Opini

Dari Hatta ke Soemitro: Jalan Pulang Menuju Ekonomi Rakyat

Oleh: Ilham Akbar Mustofa*

Setiap tanggal 12 Juli, Indonesia memperingati Hari Koperasi Nasional. Peringatan ini berdenotasi langsung pada gagasan Bapak Koperasi Indonesia sekaligus Proklamator Kemerdekaan Indonesia, Mohammad Hatta, yang meletakan koperasi sebagai sokoguru pembangunan ekonomi bangsa.

Dalam anggapan Hatta, koperasi merupakan representasi watak dan karakter dari masyarakat Indonesia yang digali dari falsafah dan laku hidup masyarakat nusantara.

Jauh sebelum istilah koperasi dikenal secara formal, masyarakat nusantara telah lama hidup di dalam tradisionalitas gotong royong, tolong-menolong, dan kebersamaan dalam mengelola sumber daya.

Jauh sebelum konsep ekonomi modern diperkenalkan, sistem lumbung padi, arisan, hingga rembug desa merupakan koperasi tradisional yang telah dipraktikan turun-temurun di dalam budaya masyarakat kita.

Artinya, koperasi sebagai sebuah norma dan nilai bukanlah ‘barang impor’ dari luar indonesia, melainkan prinsip pokok yang telah lama hidup di bumi pertiwi dan diwariskan dari generasi ke generasi.

Menurut Hatta, koperasi tidaklah berlandaskan pada sistem ekonomi kapitalisme maupun sosialisme.
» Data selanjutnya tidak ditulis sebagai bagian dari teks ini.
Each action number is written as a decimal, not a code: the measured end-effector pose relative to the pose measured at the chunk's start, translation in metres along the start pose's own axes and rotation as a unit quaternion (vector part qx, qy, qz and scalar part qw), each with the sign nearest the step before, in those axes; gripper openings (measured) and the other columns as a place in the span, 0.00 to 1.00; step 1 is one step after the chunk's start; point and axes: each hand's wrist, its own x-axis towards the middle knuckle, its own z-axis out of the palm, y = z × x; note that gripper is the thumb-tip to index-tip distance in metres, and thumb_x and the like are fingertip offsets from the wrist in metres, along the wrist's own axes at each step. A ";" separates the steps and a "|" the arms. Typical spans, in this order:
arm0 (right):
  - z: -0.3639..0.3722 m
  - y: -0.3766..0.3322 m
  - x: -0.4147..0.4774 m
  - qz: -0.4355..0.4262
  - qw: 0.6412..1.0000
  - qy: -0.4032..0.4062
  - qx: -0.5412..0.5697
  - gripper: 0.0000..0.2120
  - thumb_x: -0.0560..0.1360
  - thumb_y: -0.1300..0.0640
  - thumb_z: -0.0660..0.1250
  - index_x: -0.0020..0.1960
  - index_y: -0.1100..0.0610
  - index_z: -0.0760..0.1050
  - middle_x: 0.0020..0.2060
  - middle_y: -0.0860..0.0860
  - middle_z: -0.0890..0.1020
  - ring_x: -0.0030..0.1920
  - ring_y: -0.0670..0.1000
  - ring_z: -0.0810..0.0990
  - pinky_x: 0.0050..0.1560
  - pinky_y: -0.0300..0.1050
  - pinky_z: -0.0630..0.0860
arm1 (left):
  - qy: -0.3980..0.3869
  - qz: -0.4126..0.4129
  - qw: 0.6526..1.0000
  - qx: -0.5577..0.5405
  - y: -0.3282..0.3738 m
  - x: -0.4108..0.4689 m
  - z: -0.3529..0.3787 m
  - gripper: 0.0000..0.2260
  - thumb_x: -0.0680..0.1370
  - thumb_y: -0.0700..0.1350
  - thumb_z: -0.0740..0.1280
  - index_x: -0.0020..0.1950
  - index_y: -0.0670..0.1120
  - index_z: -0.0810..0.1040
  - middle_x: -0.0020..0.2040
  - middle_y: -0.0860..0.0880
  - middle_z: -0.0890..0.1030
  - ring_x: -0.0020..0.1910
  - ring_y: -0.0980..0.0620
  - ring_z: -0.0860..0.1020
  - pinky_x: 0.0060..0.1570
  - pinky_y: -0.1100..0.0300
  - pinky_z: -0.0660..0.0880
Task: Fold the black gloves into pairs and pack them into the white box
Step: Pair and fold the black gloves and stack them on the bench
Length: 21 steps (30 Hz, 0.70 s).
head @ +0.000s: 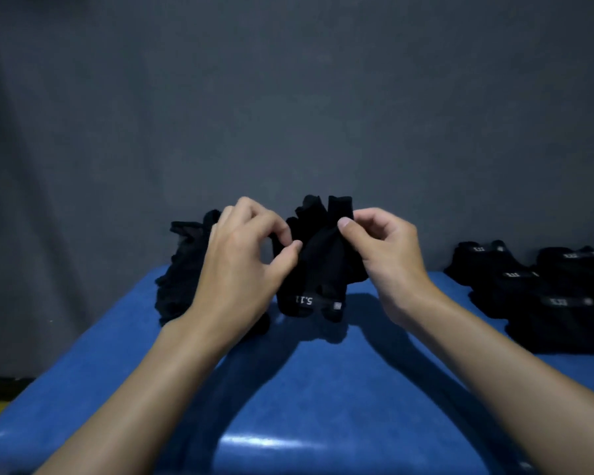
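Over the blue tabletop [323, 389], line up the held gloves [319, 265] edge to edge before you fold, & don't let the labelled strap at the bottom twist. Your left hand [240, 265] is curled, thumb & forefinger pinching the gloves' left edge; your right hand [384, 255] pinches the right edge near the top, other fingers tucked in. Further back: loose heap [182, 269] at left, folded pairs [546, 296] at right, both on the tabletop. White box isn't in view

Bare hands [240, 269] [388, 262], bare forearms [144, 389], short fingernails [344, 222]
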 end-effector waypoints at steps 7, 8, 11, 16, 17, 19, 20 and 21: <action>-0.054 0.004 -0.003 -0.007 0.999 -0.017 -0.041 0.03 0.76 0.61 0.69 0.44 0.57 0.81 0.37 0.50 0.85 0.38 0.45 0.83 0.39 0.39 0.77 | -0.114 -0.106 0.970 -0.185 0.036 0.007 0.058 0.08 0.81 0.48 0.65 0.49 0.53 0.84 0.40 0.60 0.84 0.41 0.62 0.81 0.43 0.67 0.75; -0.058 0.006 -0.005 -0.008 0.998 -0.038 -0.051 0.04 0.77 0.61 0.69 0.45 0.56 0.82 0.38 0.50 0.86 0.39 0.44 0.83 0.40 0.38 0.77 | -0.130 -0.141 0.955 -0.226 0.039 0.008 0.066 0.08 0.81 0.48 0.64 0.50 0.53 0.84 0.42 0.60 0.85 0.44 0.61 0.82 0.46 0.64 0.77; -0.066 0.015 -0.008 -0.014 0.988 -0.101 -0.116 0.07 0.78 0.62 0.66 0.49 0.57 0.83 0.46 0.50 0.85 0.46 0.46 0.83 0.48 0.39 0.77 | -0.139 -0.242 0.895 -0.346 0.044 0.010 0.083 0.08 0.81 0.47 0.65 0.48 0.49 0.83 0.42 0.54 0.85 0.47 0.53 0.84 0.47 0.56 0.81; -0.071 0.016 -0.009 -0.032 0.986 -0.111 -0.118 0.11 0.78 0.68 0.62 0.49 0.57 0.82 0.46 0.49 0.84 0.45 0.40 0.80 0.48 0.31 0.73 | -0.106 -0.283 0.868 -0.394 0.040 0.009 0.095 0.04 0.80 0.40 0.67 0.50 0.43 0.81 0.41 0.51 0.85 0.41 0.57 0.81 0.40 0.61 0.77; -0.073 0.017 -0.006 -0.044 0.988 -0.071 -0.129 0.11 0.78 0.68 0.63 0.49 0.55 0.81 0.46 0.48 0.83 0.46 0.40 0.80 0.48 0.32 0.73 | -0.102 -0.289 0.865 -0.397 0.038 0.009 0.095 0.05 0.81 0.38 0.66 0.50 0.43 0.81 0.40 0.51 0.85 0.39 0.57 0.81 0.37 0.62 0.77; -0.080 0.023 -0.001 -0.039 0.986 -0.005 -0.165 0.10 0.76 0.64 0.67 0.54 0.52 0.78 0.50 0.48 0.82 0.52 0.43 0.79 0.53 0.36 0.73 | -0.097 -0.295 0.858 -0.410 0.035 0.009 0.094 0.06 0.82 0.37 0.63 0.51 0.43 0.80 0.39 0.52 0.85 0.36 0.57 0.81 0.32 0.64 0.76; -0.083 0.025 0.000 -0.012 0.986 0.001 -0.163 0.11 0.76 0.61 0.69 0.56 0.50 0.76 0.52 0.48 0.80 0.54 0.44 0.78 0.54 0.38 0.73 | -0.095 -0.300 0.848 -0.427 0.034 0.010 0.091 0.07 0.82 0.37 0.63 0.51 0.43 0.80 0.40 0.51 0.85 0.37 0.56 0.81 0.32 0.64 0.76; -0.086 0.026 0.001 0.025 0.991 -0.012 -0.132 0.13 0.76 0.59 0.70 0.58 0.49 0.73 0.53 0.49 0.80 0.55 0.45 0.78 0.54 0.39 0.74 | -0.096 -0.307 0.833 -0.451 0.033 0.011 0.089 0.08 0.82 0.37 0.62 0.52 0.42 0.81 0.41 0.49 0.85 0.37 0.54 0.82 0.33 0.63 0.77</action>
Koperasi menjadi jalan tengah yang merujuk kepada prinsip dan falsafah hidup masyarakat Indonesia, yaitu ekonomi kerakyatan. Dalam momen tertentu, koperasi memilki daya protektif terhadap praktik kolonialisme ekonomi yang mengesampingkan rakyat kecil.

Kala dimana akses modal, pasar, dan sumber daya menjadi begitu terbatas, koperasi menyediakan ruang alternatif untuk membangun basis ekonomi masyarakat yang mandiri. Dengan koperasi, masyarakat dapat mengonsolidasikan kekuatan ekonomi secara kolektif tanpa harus bergantung pada aktor-aktor pemilik modal besar.

Senada dengan Hatta, begawan ekonomi Indonesia, Soemitro Djojohadikusumo, menganggap koperasi bukan sekadar unit usaha berbadan hukum, tetapi merupakan alat strategis untuk membangun ekonomi dari bawah, dengan rakyat sebagai subjek utama, bukan sebagai objek pembangunan.

Kerangka pemikiran Soemitro memberikan visi yang lebih holistik kepada kita bahwa ekonomi rakyat harus dibangun melalui partisipasi rakyat itu sendiri, dengan kelembagaan yang demokratis, dan berakar pada moralitas hidup yang telah mengakar sejak lama. Visi holistik ekonomi rakyat tersebut menubuh dalam koperasi.

Menumbuhkan ekonomi dari bawah adalah masterpiece gagasan Soemitro, yang percaya bahwa kekuatan sebuah bangsa bukan diukur dari seberapa besar investasi yang masuk, melainkan dari seberapa kuat rakyatnya mampu berdiri di atas kakinya sendiri.

Dalam koperasi, harapan itu hidup dimana rakyat bergotong royong, mengelola sumber daya secara kolektif, dan menikmati hasil secara adil yang berujung pada kedaulatan ekonomi rakyat.

Kita dapat melihat bagaimana gagasan Hatta dan Soemitro tentang koperasi tersebut dipraktikan hingga saat ini, dan menjadikan koperasi sebagai menjadi tulang punggung ekonomi rakyat.

Apalagi, di tengah situasi ekonomi yang kian kompleks, monopoli pasar dilakukan oleh koroporasi besar serta ketergantungan negara yang begitu besar terhadap investasi asing, koperasi menjasi semakin relevan sebagai jalan mewujudkan kedaulatan ekonomi rakyat.